***** The data

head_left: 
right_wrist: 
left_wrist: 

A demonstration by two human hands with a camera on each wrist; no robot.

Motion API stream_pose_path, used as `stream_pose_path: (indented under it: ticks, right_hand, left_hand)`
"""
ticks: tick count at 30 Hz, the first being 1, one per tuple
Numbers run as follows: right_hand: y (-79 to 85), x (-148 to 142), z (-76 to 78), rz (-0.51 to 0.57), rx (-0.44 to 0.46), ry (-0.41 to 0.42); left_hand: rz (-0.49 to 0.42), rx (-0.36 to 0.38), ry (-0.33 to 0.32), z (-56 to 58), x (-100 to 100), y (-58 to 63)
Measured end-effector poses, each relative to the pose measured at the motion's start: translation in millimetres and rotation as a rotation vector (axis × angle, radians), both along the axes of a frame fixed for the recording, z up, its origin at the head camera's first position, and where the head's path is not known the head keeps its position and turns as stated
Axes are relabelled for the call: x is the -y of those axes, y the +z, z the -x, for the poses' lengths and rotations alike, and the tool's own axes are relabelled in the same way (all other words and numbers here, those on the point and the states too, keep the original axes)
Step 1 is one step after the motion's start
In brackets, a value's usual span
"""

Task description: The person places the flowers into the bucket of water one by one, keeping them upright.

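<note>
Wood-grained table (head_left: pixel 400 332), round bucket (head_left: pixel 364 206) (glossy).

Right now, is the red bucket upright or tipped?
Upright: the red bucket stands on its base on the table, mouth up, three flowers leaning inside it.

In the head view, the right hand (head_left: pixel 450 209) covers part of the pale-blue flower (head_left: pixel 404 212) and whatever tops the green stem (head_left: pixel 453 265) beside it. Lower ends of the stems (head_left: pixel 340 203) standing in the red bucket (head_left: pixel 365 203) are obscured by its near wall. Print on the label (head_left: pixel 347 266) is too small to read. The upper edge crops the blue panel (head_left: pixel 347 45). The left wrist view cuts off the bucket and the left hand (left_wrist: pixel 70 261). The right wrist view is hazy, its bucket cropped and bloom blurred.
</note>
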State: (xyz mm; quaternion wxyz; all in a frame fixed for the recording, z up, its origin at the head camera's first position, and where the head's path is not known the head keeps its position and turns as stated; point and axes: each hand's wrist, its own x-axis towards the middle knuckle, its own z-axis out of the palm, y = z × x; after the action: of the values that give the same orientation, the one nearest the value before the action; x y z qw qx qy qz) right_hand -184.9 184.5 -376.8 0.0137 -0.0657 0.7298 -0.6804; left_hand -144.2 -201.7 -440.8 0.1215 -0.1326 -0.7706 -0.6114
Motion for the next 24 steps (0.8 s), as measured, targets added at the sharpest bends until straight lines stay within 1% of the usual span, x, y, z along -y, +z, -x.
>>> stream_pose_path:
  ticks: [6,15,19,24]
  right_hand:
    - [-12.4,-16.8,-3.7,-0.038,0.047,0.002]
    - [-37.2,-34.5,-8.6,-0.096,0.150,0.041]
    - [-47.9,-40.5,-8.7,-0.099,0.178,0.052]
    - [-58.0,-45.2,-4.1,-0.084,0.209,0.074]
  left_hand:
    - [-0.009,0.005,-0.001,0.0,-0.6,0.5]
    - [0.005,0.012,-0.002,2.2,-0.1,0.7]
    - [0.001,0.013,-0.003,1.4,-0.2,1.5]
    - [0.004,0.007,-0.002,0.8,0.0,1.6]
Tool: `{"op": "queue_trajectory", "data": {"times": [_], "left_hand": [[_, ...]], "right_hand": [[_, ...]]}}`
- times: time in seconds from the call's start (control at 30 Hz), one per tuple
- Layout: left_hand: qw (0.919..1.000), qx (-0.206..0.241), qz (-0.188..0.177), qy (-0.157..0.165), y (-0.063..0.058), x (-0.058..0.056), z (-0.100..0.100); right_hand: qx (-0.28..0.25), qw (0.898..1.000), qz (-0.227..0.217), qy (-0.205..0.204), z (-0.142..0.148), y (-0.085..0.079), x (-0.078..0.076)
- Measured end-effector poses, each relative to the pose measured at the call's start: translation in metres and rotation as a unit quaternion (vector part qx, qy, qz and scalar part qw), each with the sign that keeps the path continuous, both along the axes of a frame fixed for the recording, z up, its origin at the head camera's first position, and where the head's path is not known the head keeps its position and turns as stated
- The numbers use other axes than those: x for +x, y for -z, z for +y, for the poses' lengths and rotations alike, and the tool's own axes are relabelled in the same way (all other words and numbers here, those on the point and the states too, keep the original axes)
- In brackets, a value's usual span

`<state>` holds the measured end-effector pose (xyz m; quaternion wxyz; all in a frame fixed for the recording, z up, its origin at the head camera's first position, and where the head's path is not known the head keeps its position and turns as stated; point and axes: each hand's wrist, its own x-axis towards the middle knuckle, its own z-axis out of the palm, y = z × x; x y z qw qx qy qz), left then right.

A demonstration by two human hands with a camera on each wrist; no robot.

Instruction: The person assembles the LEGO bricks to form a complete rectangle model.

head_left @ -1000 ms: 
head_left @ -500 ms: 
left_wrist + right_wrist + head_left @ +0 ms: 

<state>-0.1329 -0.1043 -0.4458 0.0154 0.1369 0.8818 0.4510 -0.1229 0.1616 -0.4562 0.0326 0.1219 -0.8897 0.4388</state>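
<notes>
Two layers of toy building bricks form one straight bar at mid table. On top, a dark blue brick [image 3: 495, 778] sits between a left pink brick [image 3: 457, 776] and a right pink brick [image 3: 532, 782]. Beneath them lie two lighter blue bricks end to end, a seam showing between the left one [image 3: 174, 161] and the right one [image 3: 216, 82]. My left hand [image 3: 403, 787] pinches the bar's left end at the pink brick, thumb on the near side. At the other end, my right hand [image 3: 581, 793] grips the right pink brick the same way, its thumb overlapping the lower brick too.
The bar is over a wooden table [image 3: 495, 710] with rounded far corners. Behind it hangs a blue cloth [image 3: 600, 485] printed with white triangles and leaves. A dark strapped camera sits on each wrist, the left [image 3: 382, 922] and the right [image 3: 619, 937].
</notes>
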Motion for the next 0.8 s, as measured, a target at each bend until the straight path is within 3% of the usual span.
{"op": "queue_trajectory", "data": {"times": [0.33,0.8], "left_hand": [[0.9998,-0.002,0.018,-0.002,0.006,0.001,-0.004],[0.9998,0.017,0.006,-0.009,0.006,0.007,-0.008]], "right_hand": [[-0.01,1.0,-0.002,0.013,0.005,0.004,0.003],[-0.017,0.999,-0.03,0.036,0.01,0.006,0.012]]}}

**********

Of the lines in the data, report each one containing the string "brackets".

» Response:
In brackets, a value's usual span
- In brackets, a value's usual span

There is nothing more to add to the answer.